1991 NLCS: Braves 1, Pirates 0
Steve Avery and Doug Drabek dueled in one of the best pitching matchups in postseason history on a crisp night in front of 54,508 at Three Rivers Stadium. Going punch for punch, the game remained scoreless until the ninth, when Greg Olson lined a two-out double to left that scored Ron Gant. It proved to be all Atlanta needed to force Game 7, which the Braves won as well to become the first team in NL history to go from last place one year to the World Series the next. Avery finished the night with eight strikeouts to cap a 16 1/3-inning scoreless series, for which he won the NLCS MVP Award
1986 NLCS: Mets 7, Astros 6 (16 innings)
The Mets' NLCS clincher at the Astrodome set the stage for one of the most memorable Fall Classics of all time against the Red Sox. But for a while, it looked like the Astros would force a Game 7. Houston carried a 3-0 lead into the ninth inning, but New York rallied to tie the score. The extra innings were thrilling. Wally Backman knocked a go-ahead single for the Mets in the top of the 14th, only for the Astros to tie the game in the bottom of the 14th on Billy Hatcher's homer off Jesse Orosco. The Mets scored three more times in the top of the 16th; the Astros rallied for two in the bottom of the 16th, and had the tying run in scoring position with two outs. But Orosco struck out Kevin Bass to end the game -- joyously launching his glove into the air in celebration. It was one of the many memorable moments from the '86 Mets' amazing postseason.

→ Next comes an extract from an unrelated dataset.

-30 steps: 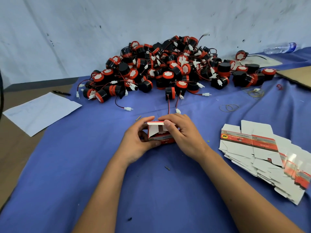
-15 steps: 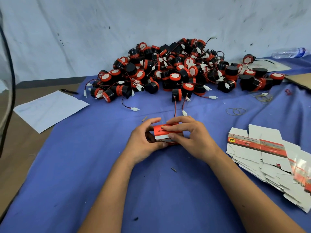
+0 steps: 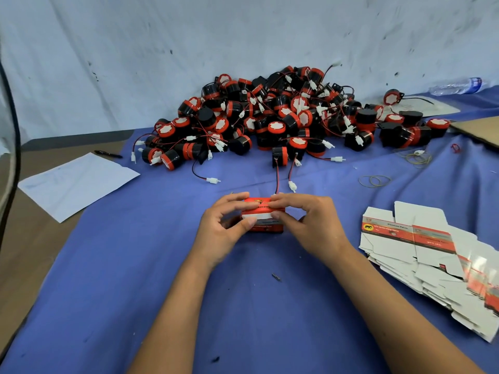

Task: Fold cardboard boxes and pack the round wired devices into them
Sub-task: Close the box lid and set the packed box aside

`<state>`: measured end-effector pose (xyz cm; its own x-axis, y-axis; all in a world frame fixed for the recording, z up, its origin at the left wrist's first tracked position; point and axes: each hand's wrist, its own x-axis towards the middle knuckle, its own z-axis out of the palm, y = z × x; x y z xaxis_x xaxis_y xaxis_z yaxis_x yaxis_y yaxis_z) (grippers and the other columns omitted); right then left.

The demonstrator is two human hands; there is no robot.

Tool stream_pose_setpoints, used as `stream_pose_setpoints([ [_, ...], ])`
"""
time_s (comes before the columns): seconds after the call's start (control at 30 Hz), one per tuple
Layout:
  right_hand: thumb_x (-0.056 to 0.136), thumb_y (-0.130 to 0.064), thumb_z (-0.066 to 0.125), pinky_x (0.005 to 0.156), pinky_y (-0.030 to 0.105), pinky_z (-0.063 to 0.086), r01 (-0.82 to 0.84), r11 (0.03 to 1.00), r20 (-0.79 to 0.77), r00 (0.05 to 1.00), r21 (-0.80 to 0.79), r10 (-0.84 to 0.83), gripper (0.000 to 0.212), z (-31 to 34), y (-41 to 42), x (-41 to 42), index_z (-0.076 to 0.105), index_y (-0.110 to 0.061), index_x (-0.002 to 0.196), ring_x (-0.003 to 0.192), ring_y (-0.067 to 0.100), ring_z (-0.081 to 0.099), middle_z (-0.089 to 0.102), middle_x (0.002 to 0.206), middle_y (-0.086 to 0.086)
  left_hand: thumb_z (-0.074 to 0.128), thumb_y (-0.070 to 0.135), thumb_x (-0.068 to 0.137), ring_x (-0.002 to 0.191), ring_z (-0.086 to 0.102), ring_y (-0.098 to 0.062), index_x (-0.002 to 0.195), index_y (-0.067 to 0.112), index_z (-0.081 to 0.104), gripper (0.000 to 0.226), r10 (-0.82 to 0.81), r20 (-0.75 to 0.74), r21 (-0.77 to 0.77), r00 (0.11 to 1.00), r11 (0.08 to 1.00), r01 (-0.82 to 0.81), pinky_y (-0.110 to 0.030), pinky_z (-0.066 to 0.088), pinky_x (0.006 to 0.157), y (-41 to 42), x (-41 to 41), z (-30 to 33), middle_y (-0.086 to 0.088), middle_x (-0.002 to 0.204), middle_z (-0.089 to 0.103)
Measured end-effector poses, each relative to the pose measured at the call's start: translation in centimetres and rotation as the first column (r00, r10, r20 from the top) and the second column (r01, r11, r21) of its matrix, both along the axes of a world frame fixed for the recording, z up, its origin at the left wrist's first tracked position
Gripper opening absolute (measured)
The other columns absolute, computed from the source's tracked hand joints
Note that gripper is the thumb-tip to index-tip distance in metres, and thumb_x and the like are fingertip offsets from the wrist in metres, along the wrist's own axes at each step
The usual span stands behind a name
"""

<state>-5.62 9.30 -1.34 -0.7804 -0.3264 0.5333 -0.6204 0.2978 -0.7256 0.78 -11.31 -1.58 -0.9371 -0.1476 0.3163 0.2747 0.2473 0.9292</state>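
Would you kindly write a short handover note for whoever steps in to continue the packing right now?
Left hand and right hand both grip the small red-and-white cardboard box at table centre, flap pressed down.
Pile of round black-and-red wired devices lies behind it; stack of flat unfolded box blanks sits to the right.
Done: one box nearly formed.
Left: finish it, fold more blanks, pack the pile.

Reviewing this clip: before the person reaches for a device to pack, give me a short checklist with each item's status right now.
1. Box gripped by both hands, left hand and right hand: ok.
2. Top flap folded down: ok; fully tucked: cannot tell.
3. An end open for loading: cannot tell.
4. Pile of round wired devices beyond the box: ok.
5. Flat box blanks stacked to the right: ok.
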Motion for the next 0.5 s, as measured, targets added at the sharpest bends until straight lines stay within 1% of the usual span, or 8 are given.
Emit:
stream_pose_setpoints([
  [0.07, 0.085, -0.01, 0.083, 0.095, 0.028, 0.056, 0.021, 1.0, -0.057, 0.998, 0.007, -0.02, 0.019, -0.12, -0.15, 0.01, 0.082, -0.017, 0.102, 0.105, 0.005, 0.071, 0.077, 0.109, -0.006, 0.078, 0.001, 0.089, 0.128, 0.063, -0.017, 0.123, 0.018, 0.074, 0.039, -0.014, 0.005, -0.021, 1.0, 1.0, 0.014, -0.038, 0.054, 0.106, 0.01, -0.16, -0.22, -0.003, 0.139, 0.062],
  [0.1, 0.084, -0.009, 0.083, 0.092, 0.028, 0.057, 0.027, 1.0, -0.069, 0.997, 0.003, -0.027, 0.018, -0.2, -0.22, 0.01, 0.082, -0.016, 0.101, 0.104, 0.006, 0.071, 0.077, 0.109, -0.005, 0.077, 0.0, 0.089, 0.126, 0.064, -0.019, 0.126, 0.021, 0.073, 0.042, -0.02, 0.007, -0.025, 1.0, 0.999, 0.02, -0.039, 0.054, 0.105, -0.02, -0.22, -0.27, -0.003, 0.138, 0.063],
  [0.13, 0.084, -0.008, 0.083, 0.089, 0.028, 0.057, 0.032, 0.999, -0.078, 0.996, -0.001, -0.032, 0.017, -0.29, -0.32, 0.03, 0.082, -0.015, 0.1, 0.104, 0.006, 0.071, 0.077, 0.108, -0.005, 0.078, 0.003, 0.09, 0.124, 0.066, -0.019, 0.127, 0.024, 0.072, 0.043, -0.018, 0.003, -0.029, 1.0, 0.999, 0.018, -0.038, 0.056, 0.104, -0.08, -0.3, -0.28, -0.003, 0.136, 0.065],
  [0.2, 0.084, -0.007, 0.082, 0.083, 0.025, 0.057, 0.039, 0.999, -0.08, 0.996, -0.005, -0.04, 0.016, -0.49, -0.46, 0.09, 0.082, -0.015, 0.099, 0.104, 0.005, 0.071, 0.077, 0.108, -0.005, 0.079, 0.015, 0.089, 0.122, 0.066, -0.015, 0.124, 0.029, 0.074, 0.038, 0.036, -0.04, -0.086, 0.999, 0.995, -0.039, -0.033, 0.056, 0.102, -0.18, -0.56, -0.37, 0.001, 0.13, 0.067],
  [0.3, 0.084, -0.007, 0.082, 0.083, 0.027, 0.057, 0.041, 0.999, -0.059, 0.997, -0.015, -0.042, 0.015, -0.5, -0.47, 0.14, 0.082, -0.014, 0.098, 0.105, 0.007, 0.07, 0.077, 0.109, -0.004, 0.072, 0.032, 0.09, 0.121, 0.062, -0.01, 0.118, 0.034, 0.077, 0.029, 0.129, -0.099, -0.235, 0.987, 0.96, -0.149, -0.032, 0.053, 0.101, -0.16, -0.78, -0.56, 0.01, 0.123, 0.064],
  [0.37, 0.084, -0.007, 0.083, 0.081, 0.024, 0.054, 0.036, 0.999, -0.038, 0.999, -0.007, -0.036, 0.014, -0.37, -0.33, 0.02, 0.082, -0.013, 0.097, 0.105, 0.008, 0.069, 0.077, 0.109, -0.004, 0.068, 0.038, 0.092, 0.12, 0.062, -0.011, 0.119, 0.04, 0.076, 0.027, 0.134, -0.101, -0.303, 0.986, 0.94, -0.159, -0.034, 0.055, 0.096, -0.07, -0.69, -0.51, 0.013, 0.121, 0.062],
  [0.43, 0.084, -0.007, 0.083, 0.08, 0.019, 0.05, 0.014, 1.0, 0.002, 1.0, 0.005, -0.014, 0.014, -0.22, -0.14, -0.04, 0.083, -0.014, 0.096, 0.105, 0.008, 0.069, 0.076, 0.109, -0.005, 0.067, 0.039, 0.093, 0.118, 0.062, -0.012, 0.118, 0.044, 0.075, 0.027, 0.11, -0.093, -0.336, 0.99, 0.932, -0.135, -0.037, 0.059, 0.089, -0.04, -0.52, -0.4, 0.015, 0.121, 0.06],
  [0.5, 0.084, -0.007, 0.082, 0.079, 0.016, 0.047, -0.011, 1.0, 0.032, 0.999, 0.007, 0.011, 0.014, -0.12, 0.04, 0.01, 0.083, -0.013, 0.096, 0.105, 0.008, 0.069, 0.076, 0.11, -0.004, 0.07, 0.033, 0.092, 0.117, 0.062, -0.012, 0.118, 0.042, 0.075, 0.028, 0.088, -0.109, -0.357, 0.99, 0.926, -0.122, -0.036, 0.059, 0.089, 0.0, -0.4, -0.26, 0.013, 0.125, 0.059],
])
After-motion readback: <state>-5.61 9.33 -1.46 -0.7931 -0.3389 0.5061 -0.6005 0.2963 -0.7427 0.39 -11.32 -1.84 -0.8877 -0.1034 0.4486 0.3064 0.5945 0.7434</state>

1985 NLCS: Cardinals 7, Dodgers 5
The first Game 6 in NLCS history -- this was the first year of the best-of-seven format -- was one of the best. The Cardinals held a 3-2 series lead over the Dodgers, but Los Angeles held a 5-4 lead in Game 6 with two outs in the ninth inning. With St. Louis down to its last out and the Dodgers on the verge of forcing a winner-take-all Game 7, Jack Clark crushed a go-ahead three-run homer to deep left field off Tom Niedenfuer. The Cards advanced to the World Series.